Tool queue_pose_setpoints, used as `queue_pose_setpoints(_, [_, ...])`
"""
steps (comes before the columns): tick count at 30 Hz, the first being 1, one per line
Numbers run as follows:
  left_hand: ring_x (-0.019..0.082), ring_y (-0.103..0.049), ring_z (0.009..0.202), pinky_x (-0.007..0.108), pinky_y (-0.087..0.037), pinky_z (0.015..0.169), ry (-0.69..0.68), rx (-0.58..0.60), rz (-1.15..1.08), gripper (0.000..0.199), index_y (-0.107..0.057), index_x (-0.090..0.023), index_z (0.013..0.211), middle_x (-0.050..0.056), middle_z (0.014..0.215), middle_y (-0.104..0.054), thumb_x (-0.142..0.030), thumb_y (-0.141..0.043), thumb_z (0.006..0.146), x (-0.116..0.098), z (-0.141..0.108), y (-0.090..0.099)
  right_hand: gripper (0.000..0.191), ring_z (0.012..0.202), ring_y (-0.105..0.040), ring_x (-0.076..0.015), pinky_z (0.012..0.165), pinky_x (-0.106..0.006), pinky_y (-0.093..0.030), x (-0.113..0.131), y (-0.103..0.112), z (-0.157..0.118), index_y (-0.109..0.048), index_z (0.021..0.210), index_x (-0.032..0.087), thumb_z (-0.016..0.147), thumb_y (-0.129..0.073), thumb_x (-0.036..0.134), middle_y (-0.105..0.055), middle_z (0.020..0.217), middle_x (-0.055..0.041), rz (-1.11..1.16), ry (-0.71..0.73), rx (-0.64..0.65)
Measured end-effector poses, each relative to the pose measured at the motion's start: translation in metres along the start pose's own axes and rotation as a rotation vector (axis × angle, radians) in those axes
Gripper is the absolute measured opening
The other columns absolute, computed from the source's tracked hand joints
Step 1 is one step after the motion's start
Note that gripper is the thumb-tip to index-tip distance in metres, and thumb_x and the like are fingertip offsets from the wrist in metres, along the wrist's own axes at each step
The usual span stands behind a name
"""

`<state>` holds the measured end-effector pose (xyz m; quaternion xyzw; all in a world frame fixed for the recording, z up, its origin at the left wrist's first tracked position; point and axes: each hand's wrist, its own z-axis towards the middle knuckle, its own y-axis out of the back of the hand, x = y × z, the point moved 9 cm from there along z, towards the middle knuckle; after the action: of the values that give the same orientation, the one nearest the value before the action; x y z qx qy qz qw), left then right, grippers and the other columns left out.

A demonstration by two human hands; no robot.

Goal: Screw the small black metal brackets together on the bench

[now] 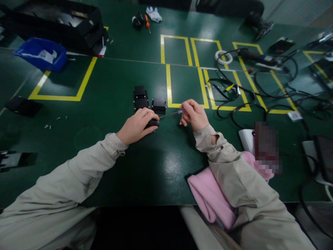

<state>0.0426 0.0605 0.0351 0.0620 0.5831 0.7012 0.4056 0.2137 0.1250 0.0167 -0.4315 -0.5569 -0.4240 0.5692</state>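
My left hand (137, 125) is closed around a small black block (153, 123) on the green table. In my right hand (194, 114), fingers pinched, is a thin screwdriver (171, 114) with a clear handle. Its shaft points left, and the tip is at the right end of the held block; whether it touches a screw is too small to tell. Just beyond my left hand sit more black blocks: one (159, 105) stands apart on the right, and another (139, 91) rests on or against a larger black piece (141, 103).
Tangled black cables (234, 114) spread over the right side near a white tape roll (223, 57). A pink cloth (208, 194) lies under my right forearm. Loose screws (48, 126) and a blue bin (43, 53) are on the left. An orange screwdriver (147, 22) lies far back.
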Motion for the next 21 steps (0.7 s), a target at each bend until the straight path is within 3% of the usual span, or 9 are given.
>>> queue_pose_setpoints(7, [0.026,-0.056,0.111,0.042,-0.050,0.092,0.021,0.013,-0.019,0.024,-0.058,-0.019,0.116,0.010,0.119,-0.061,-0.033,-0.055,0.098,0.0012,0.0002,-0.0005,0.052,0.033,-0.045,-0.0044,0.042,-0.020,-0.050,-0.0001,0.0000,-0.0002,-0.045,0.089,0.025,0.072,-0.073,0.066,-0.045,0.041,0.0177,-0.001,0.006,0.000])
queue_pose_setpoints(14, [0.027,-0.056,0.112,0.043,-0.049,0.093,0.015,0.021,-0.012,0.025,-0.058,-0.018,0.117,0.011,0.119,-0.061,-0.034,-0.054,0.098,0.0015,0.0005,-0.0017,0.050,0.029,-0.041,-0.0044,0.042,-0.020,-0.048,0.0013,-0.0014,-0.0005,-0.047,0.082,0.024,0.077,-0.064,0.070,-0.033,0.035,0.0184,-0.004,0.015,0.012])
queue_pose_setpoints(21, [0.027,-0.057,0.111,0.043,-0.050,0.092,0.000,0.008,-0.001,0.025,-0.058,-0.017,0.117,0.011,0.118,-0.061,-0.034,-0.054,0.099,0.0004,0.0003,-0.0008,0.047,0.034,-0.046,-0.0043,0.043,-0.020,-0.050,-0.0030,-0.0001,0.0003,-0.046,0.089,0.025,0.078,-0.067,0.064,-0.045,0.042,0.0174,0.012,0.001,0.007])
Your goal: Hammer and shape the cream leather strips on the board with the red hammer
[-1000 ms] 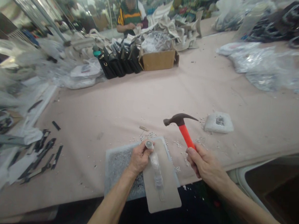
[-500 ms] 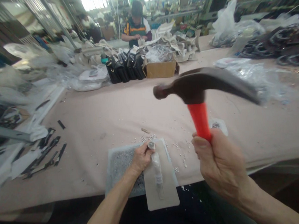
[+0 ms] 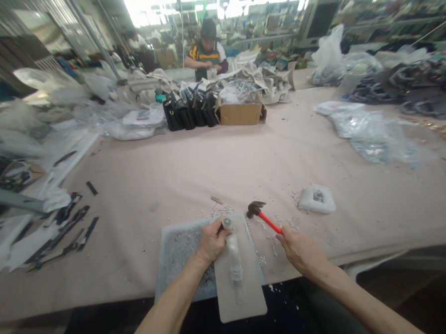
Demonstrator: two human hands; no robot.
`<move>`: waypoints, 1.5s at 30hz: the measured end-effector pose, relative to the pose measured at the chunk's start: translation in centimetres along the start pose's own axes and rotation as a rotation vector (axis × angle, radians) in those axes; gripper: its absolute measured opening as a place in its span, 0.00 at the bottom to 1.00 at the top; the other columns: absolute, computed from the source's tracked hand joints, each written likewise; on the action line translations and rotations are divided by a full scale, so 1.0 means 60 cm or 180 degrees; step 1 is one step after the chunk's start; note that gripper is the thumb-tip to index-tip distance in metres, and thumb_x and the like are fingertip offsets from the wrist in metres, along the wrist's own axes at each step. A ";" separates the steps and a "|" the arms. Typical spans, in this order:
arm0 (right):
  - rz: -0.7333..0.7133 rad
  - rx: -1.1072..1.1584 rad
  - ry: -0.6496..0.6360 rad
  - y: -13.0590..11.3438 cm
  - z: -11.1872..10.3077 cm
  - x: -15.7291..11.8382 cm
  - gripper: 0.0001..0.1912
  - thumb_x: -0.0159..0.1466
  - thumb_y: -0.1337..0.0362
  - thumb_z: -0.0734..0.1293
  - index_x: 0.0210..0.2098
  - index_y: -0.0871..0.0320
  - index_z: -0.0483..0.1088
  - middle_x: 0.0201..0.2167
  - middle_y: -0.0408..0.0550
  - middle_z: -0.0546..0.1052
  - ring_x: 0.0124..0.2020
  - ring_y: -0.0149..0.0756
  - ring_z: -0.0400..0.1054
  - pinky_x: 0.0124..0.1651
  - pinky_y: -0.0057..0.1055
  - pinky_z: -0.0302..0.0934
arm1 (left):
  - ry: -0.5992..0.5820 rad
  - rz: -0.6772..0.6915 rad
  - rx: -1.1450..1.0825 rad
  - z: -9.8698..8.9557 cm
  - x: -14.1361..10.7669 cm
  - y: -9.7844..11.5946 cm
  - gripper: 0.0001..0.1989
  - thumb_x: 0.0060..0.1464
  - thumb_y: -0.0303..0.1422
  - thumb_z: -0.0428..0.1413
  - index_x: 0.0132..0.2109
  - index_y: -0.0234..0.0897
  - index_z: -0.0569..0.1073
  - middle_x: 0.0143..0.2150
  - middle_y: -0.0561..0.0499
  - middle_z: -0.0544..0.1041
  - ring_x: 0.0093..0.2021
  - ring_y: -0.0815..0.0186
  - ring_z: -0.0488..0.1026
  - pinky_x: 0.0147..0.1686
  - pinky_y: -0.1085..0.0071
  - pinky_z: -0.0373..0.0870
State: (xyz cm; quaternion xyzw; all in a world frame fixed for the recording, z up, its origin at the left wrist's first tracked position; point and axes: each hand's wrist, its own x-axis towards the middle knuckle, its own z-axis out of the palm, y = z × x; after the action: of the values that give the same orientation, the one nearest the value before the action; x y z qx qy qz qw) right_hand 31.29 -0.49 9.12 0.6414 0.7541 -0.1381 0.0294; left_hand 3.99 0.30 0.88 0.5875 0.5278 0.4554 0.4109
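My right hand (image 3: 304,251) is closed round the red handle of a claw hammer (image 3: 268,221). The hammer's dark head is low over the table, just right of the beige panel. My left hand (image 3: 212,240) pinches a short round tool with a metal top (image 3: 226,222), at the far end of a flat beige panel (image 3: 226,292). The tool's lower end is hidden. A plastic-wrapped strip (image 3: 234,260) runs down the panel's middle. Under the panel and my left hand lies a pitted grey slab (image 3: 177,244).
Small white bits (image 3: 262,260) are scattered around the slab. A white block with metal pieces in its hollow (image 3: 317,199) sits to the right. Dark strips (image 3: 87,232) lie at left. Black bags (image 3: 188,110) and a cardboard box (image 3: 240,114) stand farther back; a co-worker (image 3: 207,51) sits beyond.
My right hand has swung the hammer down from high in front of the camera to low beside the panel. The left hand keeps its pinch in about the same place.
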 end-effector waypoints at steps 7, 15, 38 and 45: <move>-0.2409 -0.0265 0.0690 -0.108 0.027 -0.009 0.31 0.64 0.78 0.60 0.65 0.58 0.65 0.68 0.60 0.67 0.57 0.50 0.68 0.54 0.47 0.69 | 0.0046 -0.0038 -0.0166 -0.001 -0.001 0.004 0.11 0.53 0.34 0.58 0.42 0.40 0.81 0.36 0.51 0.82 0.39 0.63 0.77 0.44 0.68 0.71; -0.2426 -0.1439 0.0567 -0.198 0.008 -0.003 0.14 0.65 0.77 0.59 0.43 0.64 0.74 0.41 0.61 0.78 0.42 0.51 0.72 0.49 0.48 0.67 | 0.1517 -0.0797 -0.1739 -0.027 0.035 0.015 0.29 0.38 0.53 0.71 0.38 0.33 0.80 0.35 0.48 0.85 0.35 0.65 0.78 0.40 0.69 0.75; 0.0123 0.1739 -0.0084 -0.199 0.048 -0.049 0.25 0.74 0.57 0.60 0.65 0.61 0.65 0.47 0.58 0.80 0.49 0.51 0.76 0.55 0.46 0.67 | 0.0536 -0.0438 -0.1105 -0.009 0.024 0.007 0.19 0.49 0.45 0.66 0.42 0.36 0.81 0.41 0.47 0.85 0.41 0.64 0.80 0.44 0.70 0.74; 0.0654 0.0267 0.0733 -0.051 0.054 -0.021 0.18 0.73 0.59 0.62 0.55 0.66 0.71 0.52 0.63 0.74 0.53 0.54 0.71 0.56 0.45 0.64 | 0.0287 -0.0477 -0.0843 -0.006 0.019 -0.002 0.19 0.52 0.45 0.64 0.48 0.39 0.81 0.47 0.46 0.86 0.47 0.61 0.81 0.50 0.67 0.75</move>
State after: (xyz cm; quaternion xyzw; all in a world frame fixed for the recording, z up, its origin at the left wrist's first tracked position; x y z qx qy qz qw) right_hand 28.08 -2.90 6.81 0.7274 0.6764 -0.0914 -0.0701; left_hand 3.62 1.47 0.97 0.4661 0.5234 0.5150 0.4935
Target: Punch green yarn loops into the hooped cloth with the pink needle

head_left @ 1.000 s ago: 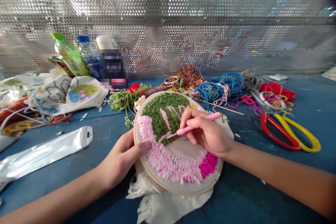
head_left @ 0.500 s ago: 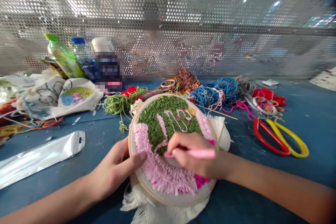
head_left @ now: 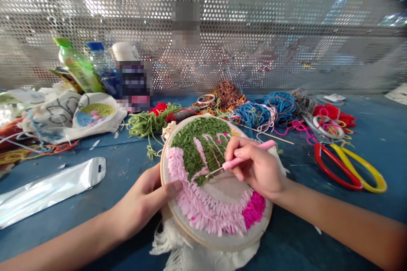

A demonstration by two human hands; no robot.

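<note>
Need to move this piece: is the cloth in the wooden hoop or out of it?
In. The cloth lies stretched across the wooden embroidery hoop, its frayed edge hanging out below the rim.

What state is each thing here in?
Left hand, gripping the rim of the wooden embroidery hoop, thumb on loops.
Right hand, holding the pink punch needle, tip at green loops.
Hoop fabric, stretched, partly covered in green and pink loops.
Red-and-yellow scissors, lying on the table.
Silver foil pouch, lying flat.
</note>
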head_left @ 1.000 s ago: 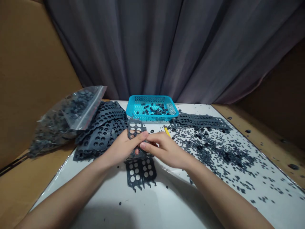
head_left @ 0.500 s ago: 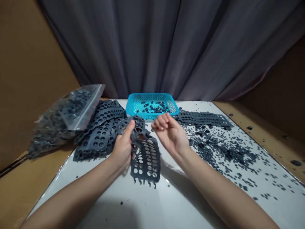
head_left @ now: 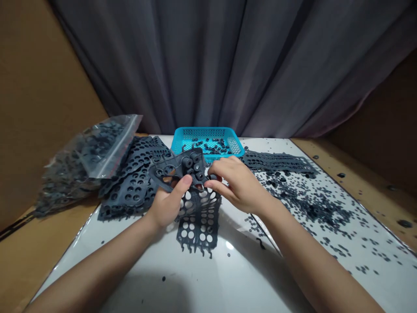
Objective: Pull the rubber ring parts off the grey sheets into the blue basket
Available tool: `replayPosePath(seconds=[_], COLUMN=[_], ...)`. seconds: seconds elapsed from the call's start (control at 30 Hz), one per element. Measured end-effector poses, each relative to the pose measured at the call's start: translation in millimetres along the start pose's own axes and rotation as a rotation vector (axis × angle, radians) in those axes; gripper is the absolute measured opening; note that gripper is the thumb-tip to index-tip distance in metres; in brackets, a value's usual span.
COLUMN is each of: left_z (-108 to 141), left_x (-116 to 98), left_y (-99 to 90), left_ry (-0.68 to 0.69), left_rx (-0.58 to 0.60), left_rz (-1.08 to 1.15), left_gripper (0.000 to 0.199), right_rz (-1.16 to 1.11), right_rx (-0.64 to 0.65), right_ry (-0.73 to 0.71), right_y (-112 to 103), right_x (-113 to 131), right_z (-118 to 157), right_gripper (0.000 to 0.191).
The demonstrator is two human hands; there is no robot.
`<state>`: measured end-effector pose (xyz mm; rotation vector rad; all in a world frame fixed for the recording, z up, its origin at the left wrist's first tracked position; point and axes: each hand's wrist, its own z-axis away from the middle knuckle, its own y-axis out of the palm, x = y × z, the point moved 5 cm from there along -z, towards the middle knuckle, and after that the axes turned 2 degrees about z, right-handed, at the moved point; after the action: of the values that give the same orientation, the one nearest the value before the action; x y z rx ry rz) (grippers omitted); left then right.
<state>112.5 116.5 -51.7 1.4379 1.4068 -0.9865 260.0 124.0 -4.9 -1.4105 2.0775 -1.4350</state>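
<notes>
A dark grey rubber sheet point(head_left: 194, 228), full of punched-out round holes, hangs from my left hand point(head_left: 167, 204). The thumb presses on its folded upper part, where several round plugs point(head_left: 196, 166) still sit in the rubber. At the sheet's right edge, the fingertips of my right hand point(head_left: 241, 182) pinch a small dark rubber plug point(head_left: 212, 177), partly covered by the fingers. Behind the hands stands a turquoise basket point(head_left: 208, 130) with loose dark plugs in it.
On the left, a stack of perforated rubber sheets point(head_left: 133, 187) lies beside a clear zip bag point(head_left: 81, 161) full of dark pieces. To the right are more flattened sheets point(head_left: 280, 161) and a wide scatter of small dark discs point(head_left: 316, 211) on the white tabletop point(head_left: 137, 269).
My right hand has turned over and come to the sheet's edge, fingers pinching there. The sheet's upper part has been tilted up, showing its plugs.
</notes>
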Motion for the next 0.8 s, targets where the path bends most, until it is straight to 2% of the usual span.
replayPosePath(seconds=[0.17,0.27,0.37,0.43,0.5,0.63,0.7,0.8], left_z=[1,0,-3,-4,-3,1,3,6], left_x=[2,2,1,4,9,14,15,18], left_y=[3.0,5.3,5.3,6.4,11.5,23.9,27.0,27.7], left_ry=[-0.021,-0.081,-0.121,-0.219,-0.358,-0.558,-0.627,-0.713], left_rx=[0.107,0.204,0.212,0.171,0.129,-0.017,-0.080,-0.101], left_rz=[-0.054,-0.042,-0.078,-0.030,0.116,0.429,0.485,0.464], left_gripper=[0.032,0.030,0.029,0.029,0.033,0.042,0.041,0.039], right_rz=[0.036,-0.048,-0.167,-0.358,-0.689,-1.307,-1.455,-1.544], right_rx=[0.044,0.068,0.080,0.089,0.050,-0.221,-0.322,-0.388], right_ry=[-0.013,0.015,0.037,0.100,0.209,0.500,0.622,0.730], right_y=[7,11,13,18,27,52,63,72], right_x=[-2,-3,0,1,1,-5,-6,-5], right_z=[0,0,0,0,0,3,5,7], right_gripper=[0.037,0.033,0.029,0.027,0.027,0.028,0.028,0.028])
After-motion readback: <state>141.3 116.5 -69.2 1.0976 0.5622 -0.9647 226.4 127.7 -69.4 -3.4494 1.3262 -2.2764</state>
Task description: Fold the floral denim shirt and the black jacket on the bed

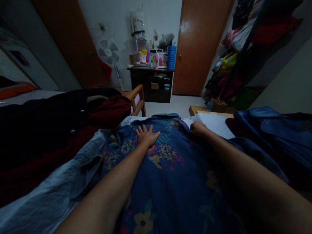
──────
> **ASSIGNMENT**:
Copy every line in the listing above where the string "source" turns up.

> **OUTPUT FOR THIS TASK**:
The other columns absolute, computed from the source's tracked hand joints
`<move>`: waypoints, 1.5s at 30hz: the measured end-effector pose, relative to the pose measured at the chunk's start: translation in centimetres along the start pose's own axes and rotation as a rotation vector (axis × angle, radians) in those axes; gripper: its absolute measured opening as a place in its span, 0.00 at the bottom to 1.00 at the top; the other columns: absolute, computed from the source's tracked hand joints, each written likewise; on the action line translations and rotations are divided by a full scale, so 1.0 means 60 cm or 180 degrees; step 1 is one step after the chunk's start; note that gripper is the thumb-tip to index-tip distance in metres, and thumb_x and the like are fingertip offsets from the wrist in metres, along the wrist's own axes at each step. A ";" separates the steps and a "|" the arms. Typical spans, in this order:

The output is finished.